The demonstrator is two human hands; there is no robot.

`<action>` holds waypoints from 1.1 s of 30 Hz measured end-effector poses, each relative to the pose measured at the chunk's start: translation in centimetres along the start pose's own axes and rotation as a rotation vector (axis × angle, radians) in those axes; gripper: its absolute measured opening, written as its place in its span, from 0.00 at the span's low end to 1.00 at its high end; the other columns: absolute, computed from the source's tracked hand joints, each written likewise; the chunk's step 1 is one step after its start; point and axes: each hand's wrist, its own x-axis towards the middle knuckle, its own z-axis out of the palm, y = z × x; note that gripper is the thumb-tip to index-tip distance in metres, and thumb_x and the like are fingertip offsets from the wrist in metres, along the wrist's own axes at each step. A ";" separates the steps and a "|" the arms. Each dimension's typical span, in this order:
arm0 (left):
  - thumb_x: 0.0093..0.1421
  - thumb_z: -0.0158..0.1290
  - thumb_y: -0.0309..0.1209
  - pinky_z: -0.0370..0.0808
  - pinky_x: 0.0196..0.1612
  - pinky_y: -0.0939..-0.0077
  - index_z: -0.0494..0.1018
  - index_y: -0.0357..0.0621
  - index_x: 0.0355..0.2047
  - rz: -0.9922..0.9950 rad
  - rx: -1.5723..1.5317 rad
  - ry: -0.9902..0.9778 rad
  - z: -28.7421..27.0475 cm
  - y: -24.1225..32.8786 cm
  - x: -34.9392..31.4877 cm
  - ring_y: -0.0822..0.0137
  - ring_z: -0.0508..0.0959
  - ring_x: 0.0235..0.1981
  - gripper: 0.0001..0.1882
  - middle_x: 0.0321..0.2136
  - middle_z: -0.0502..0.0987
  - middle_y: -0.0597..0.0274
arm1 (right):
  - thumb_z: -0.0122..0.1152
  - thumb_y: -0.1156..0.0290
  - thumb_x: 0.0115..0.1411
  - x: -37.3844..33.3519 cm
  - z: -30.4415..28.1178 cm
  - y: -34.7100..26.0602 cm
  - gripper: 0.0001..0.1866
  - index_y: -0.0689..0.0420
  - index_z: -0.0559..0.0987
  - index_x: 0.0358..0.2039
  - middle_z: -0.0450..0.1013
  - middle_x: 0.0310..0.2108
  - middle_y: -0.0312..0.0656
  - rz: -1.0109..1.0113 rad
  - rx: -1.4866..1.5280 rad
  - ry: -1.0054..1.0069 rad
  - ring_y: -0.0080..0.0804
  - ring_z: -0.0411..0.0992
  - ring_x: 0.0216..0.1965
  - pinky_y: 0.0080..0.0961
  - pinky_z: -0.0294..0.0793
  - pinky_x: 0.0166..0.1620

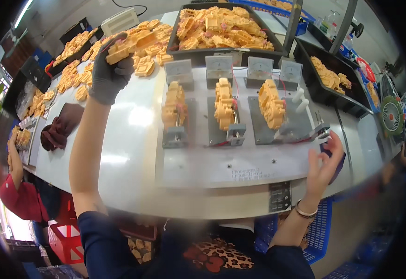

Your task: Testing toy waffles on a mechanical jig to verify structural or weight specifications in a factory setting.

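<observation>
While my gloved left hand point(110, 74) stretches far out, its grip closed on an orange part point(119, 52) beyond the white desk point(128, 153), my bare right hand point(323, 162) hovers loosely open right of the test fixture point(240, 125).

a pale bench point(133, 153) fills the view. at centre a grey fixture plate point(231, 162) lies on it, carrying three upright orange parts point(224, 103) and four small meters point(219, 66). at twelve o'clock sits a black tray point(198, 55) heaped with orange pieces. toward ten o'clock a loose orange pile point(72, 74) spreads over the bench, a dark cloth point(61, 125) just beside it. at two o'clock, another black tray point(324, 93).
</observation>
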 end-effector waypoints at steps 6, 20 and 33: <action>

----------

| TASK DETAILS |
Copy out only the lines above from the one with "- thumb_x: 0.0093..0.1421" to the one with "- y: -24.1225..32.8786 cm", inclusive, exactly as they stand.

| EXPECTED ANSWER |
  - thumb_x: 0.0093..0.1421
  - thumb_z: -0.0158..0.1290
  - thumb_y: -0.0309..0.1209
  - pinky_z: -0.0370..0.0808
  - pinky_x: 0.0196..0.1612
  - pinky_y: -0.0939..-0.0077
  - index_z: -0.0494..0.1018
  - index_y: -0.0357..0.0621
  - index_x: 0.0355..0.2047
  - rz: -0.9922..0.9950 rad
  - rx: -1.5723..1.5317 rad
  - ry: -0.9902..0.9778 rad
  - z: -28.7421..27.0475 cm
  - y: -24.1225..32.8786 cm

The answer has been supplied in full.